W3C home > Mailing lists > Public > www-international@w3.org > October to December 1999

Re: [Moderator Action] [www-international] <none>

From: Martin J. Duerst <duerst@w3.org>
Date: Wed, 01 Dec 1999 06:13:46 +0900
Message-Id: <199912010157.KAA26783@sh.w3.mag.keio.ac.jp>
To: "Michael Kaplan" <michka@trigeminal.com>
Cc: "www international" <www-international@w3.org>
Forwarded.

At 07:33 1999/11/29 -0500, Michael Kaplan wrote:
> References: <199911261818.LAA07338@acoin.com> <3.0.6.32.19991127192722.007efcb0@stonehenge.netadventure.net>
> Date: Sat, 27 Nov 1999 23:21:42 -0800
> X-Priority: 3
> X-MSMail-Priority: Normal
> X-Mailer: Microsoft Outlook Express 5.00.2314.1300
> X-Mimeole: Produced By Microsoft MimeOLE V5.00.2314.1300
> Mailing-List: contact nelocsig-owner@egroups.com
> X-Mailing-List: nelocsig@egroups.com
> Precedence: bulk
> List-Help: <http://www.egroups.com/group/nelocsig/info.html>,
>  <mailto:nelocsig-help@egroups.com>
> List-Unsubscribe: <mailto:nelocsig-unsubscribe@egroups.com>
> List-Archive: <http://www.egroups.com/group/nelocsig/>
> X-eGroups-Approved-By: stopping@rochester.rr.com via webctrl
> Reply-To: nelocsig@egroups.com
> Subject: [nelocsig] Re: Official ISO 3166 country codes online
> MIME-Version: 1.0
> Content-Type: text/plain; charset="iso-8859-1"
> Content-Transfer-Encoding: 7bit
> X-RCPT-TO: <sbass@altrans.com>
> X-UIDL: 532
> Status: U
> 
> Well, with it being forward to at least two aliasea *all* of whose questions over the last several
> months have been on localization, I'll stand by the statement that its a shortcoming of this
> particular list. :-)
> 
> Obviously I do not think its a shortcoming of country codes, since in the next paragraph I point out
> a source that includes this info that *is* useful for localization purposes.
> 
> AFAIK there is no info in the website that is not in the link I provided, and there is MUCH info
> provided in the one I gave that is not on this "official" web site.
> 
> michka
> 
> 
> ----- Original Message -----
> From: Sean M. Burke <sburke@netadventure.net>
> To: Michael Kaplan <michka@trigeminal.com>
> Cc: Misha Wolf <misha.wolf@reuters.com>; www international <www-international@w3.org>; IETF
> Languages <ietf-languages@apps.ietf.org>; Unicode Discussion <unicode@unicode.org>; ne loc sig
> <nelocsig@egroups.com>; i18n prog <i18n-prog@acoin.com>
> Sent: Saturday, November 27, 1999 6:27 PM
> Subject: Re: Official ISO 3166 country codes online
> 
> 
> > At 10:32 AM 1999-11-26 -0800, you wrote:
> > >The biggest downside to this list
> > [ apparently referring to
> >   http://www.din.de/gremien/nas/nabd/iso3166ma/codlstp1 ]

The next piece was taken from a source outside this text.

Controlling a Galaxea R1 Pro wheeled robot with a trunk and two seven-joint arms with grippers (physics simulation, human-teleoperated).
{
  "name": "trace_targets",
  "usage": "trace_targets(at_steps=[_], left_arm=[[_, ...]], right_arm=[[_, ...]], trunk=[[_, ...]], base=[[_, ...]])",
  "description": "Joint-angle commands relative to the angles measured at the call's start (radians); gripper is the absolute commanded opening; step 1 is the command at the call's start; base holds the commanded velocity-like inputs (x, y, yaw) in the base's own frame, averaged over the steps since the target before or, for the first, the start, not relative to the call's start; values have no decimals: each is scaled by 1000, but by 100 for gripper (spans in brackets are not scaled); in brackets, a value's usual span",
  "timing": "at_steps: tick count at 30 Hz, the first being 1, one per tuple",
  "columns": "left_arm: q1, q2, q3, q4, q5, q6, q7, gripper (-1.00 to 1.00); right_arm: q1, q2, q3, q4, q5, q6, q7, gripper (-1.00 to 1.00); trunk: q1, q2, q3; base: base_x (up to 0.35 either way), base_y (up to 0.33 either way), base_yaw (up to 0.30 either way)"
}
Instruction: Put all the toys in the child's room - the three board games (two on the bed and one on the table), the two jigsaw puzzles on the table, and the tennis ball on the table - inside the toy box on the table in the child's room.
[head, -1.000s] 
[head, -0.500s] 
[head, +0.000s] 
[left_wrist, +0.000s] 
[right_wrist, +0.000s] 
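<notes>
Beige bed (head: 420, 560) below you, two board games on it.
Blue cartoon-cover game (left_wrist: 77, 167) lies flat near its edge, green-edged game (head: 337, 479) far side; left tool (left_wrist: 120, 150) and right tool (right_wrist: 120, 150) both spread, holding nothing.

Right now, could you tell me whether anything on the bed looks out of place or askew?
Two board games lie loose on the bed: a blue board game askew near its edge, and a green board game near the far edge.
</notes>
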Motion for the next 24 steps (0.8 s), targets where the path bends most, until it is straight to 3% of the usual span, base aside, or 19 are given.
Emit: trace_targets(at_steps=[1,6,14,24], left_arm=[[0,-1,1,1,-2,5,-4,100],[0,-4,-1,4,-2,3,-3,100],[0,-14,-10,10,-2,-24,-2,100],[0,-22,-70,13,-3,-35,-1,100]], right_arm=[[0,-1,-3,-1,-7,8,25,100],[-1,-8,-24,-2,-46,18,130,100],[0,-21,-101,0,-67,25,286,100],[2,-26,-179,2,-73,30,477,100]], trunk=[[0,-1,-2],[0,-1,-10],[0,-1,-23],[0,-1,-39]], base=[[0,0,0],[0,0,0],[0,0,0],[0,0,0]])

> > >is that it is only the region-specific codes, even though
> > >applications like Netscape and IE use the language and region
> > >when there is a need for clarity.
> >
> > That's like saying that the downside to ketchup is that it's not a
> > fissionable material.
> > The "downside" is not in any shortcoming of the product (country codes, or
> > ketchup), but in its unfitness for an unintended purpose (localization, or
> > nuclear fission, resp.).
> >
> > The fact that countries aren't the same thing as locales or languages is a
> > well-known problem; and it's why we have locale IDs and language codes.

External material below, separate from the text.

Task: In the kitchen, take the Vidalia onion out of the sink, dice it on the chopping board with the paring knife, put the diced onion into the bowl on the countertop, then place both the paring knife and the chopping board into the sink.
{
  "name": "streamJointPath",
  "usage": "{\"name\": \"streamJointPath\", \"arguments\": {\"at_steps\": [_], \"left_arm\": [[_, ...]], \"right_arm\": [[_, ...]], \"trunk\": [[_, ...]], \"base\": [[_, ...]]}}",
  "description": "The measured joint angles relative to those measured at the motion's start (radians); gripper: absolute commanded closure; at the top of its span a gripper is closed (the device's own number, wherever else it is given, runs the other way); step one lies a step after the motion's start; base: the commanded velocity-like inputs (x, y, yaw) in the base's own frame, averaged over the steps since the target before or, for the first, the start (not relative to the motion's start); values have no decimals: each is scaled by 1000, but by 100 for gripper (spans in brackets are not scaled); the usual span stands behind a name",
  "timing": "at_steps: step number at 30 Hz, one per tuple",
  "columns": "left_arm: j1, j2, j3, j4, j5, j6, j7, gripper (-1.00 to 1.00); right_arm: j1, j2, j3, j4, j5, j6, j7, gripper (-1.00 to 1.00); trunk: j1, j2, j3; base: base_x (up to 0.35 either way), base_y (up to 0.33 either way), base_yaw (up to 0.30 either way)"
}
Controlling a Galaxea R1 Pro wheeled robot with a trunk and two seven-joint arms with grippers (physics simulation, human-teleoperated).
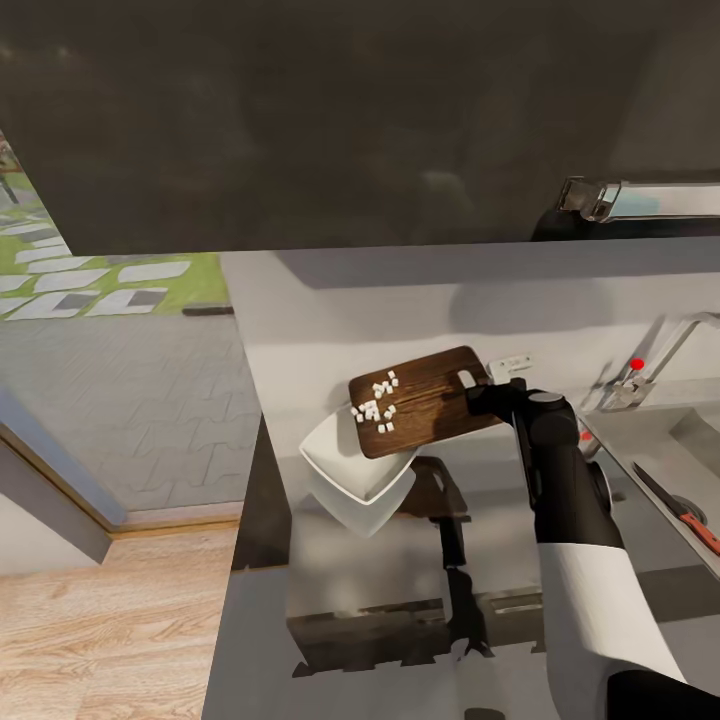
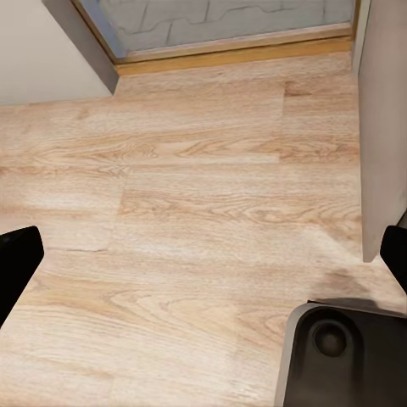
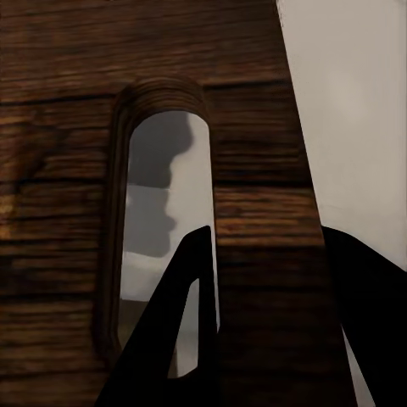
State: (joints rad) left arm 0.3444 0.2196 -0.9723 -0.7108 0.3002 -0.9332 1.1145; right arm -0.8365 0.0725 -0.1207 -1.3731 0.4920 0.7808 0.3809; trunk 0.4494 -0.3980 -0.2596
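My right gripper is shut on the slot end of the dark brown chopping board and holds it tilted above the countertop. The board's lower end hangs over the white bowl. Small white cubes of diced onion lie on that lower end. In the right wrist view one finger passes through the oval slot of the chopping board. The paring knife lies in the sink at the right. My left gripper hangs open over the wooden floor.
The chrome faucet with its red knob stands behind the sink. A dark wall cabinet hangs above the counter. The counter's left edge drops to paved and wooden floor. My dark base shows beneath the left gripper.
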Motion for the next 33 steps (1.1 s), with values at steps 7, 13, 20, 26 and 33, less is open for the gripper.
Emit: {"name": "streamJointPath", "arguments": {"at_steps": [7, 13, 20, 26, 33], "left_arm": [[0, 0, 0, 0, 0, 0, 0, -100], [0, 0, 0, 0, 0, 0, 0, -100], [0, 0, 0, -1, 0, 0, 0, -100], [0, 0, 0, 0, 0, 0, 1, -100], [0, 0, 0, 0, 0, 0, 0, -100]], "right_arm": [[0, 5, 0, 26, 1, -25, -31, 100], [0, 21, 0, 27, 1, -25, -53, 100], [0, 25, 0, 27, 0, -25, -54, 100], [0, 26, 0, 27, 1, -26, -54, 100], [0, 26, 0, 27, 1, -26, -54, 100]], "trunk": [[0, 0, 0], [0, 0, 0], [0, 0, 0], [0, 0, 0], [0, 0, 0]], "base": [[0, 0, 0], [0, 0, 0], [0, 0, 0], [0, 0, 0], [0, 0, 0]]}}
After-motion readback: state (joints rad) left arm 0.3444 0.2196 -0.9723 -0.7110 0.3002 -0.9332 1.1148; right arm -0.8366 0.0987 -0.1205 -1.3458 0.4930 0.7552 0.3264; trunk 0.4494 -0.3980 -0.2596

> > Anyone who tries to represent a locale with a country code, or a country
> > with a language code, etc., is obviously misguided, and shouldn't be
> > localizing anything.
> >
> > >More importantly, in cases where you might not localize into
> > >(for example) every single region that speaks Arabic, you
> > >must deal with the fact that any of
> >  [...the language codes...]
> > >(ar, ar-ae, ar-bh, ar-dz,
> > >ar-eg, ar-iq, ar-jo, ar-kw, ar-lb, ar-ly, ar-ma, ar-om,
> > >ar-qa, ar-sa, ar-sy, ar-tn, ar-ye) may come back to you
> > >from a browser or elsewhere, yet almost all people localize
> > >into the "sa" version
> >  ...by which I assume you meant not "sa" but "ar-sa"...
> > >and so "ar-sa" or "ar" is what you
> > >will want to show.
> >
> > If a user agent requests an object while expressing a preference for
> > "ar-ma" (Moroccan Arabic), if the server sees that the closest thing it has
> > is an object tagged as being in "ar" ("generic" Arabic), yes, this would be
> > probably the best thing under the circumstances.
> >
> > However, answering an "ar-ma" request with an "ar-sa" (Saudi Arabic) object
> > seems decidedly less of a good idea; if the object in question is an audio
> > object, the Moroccan-speaker might find it quite unintelligible.
> >
> >
> > I'm aware of no single good solution to this problem -- particularly not
> > for Arabic or Chinese, where what "ar" or "zh" means varies so greatly
> > depending on the medium in question.
> >
> > However, having language-negotiation mechanisms interpret "ar" to mean
> > "Arabic in a dialect intelligible to the average international
> > speaker/reader of Arabic" does go a long way toward clarifying these
> > things.  What I personally do is that if a program I write receives an
> > object request with this list of languages (in decreasing order of
> > preference):
> >
> >   en-us, ar-kw, fr
> >
> > I impute it to mean:
> >   en-us, ar-kw, fr,    en, ar
> > I.e., the "generic international" codes are appended to the end, for each
> > more specific code specified in the preferences list.  (This violates
> > RFC1766's rule that language-tags should be considered atomic, but I use it
> > just as a fallback and a heuristic.)
> >
> > Granted, that means that if the object requested is available in forms
> > tagged as being in "fr", "en", and "ar", the user will get the "fr"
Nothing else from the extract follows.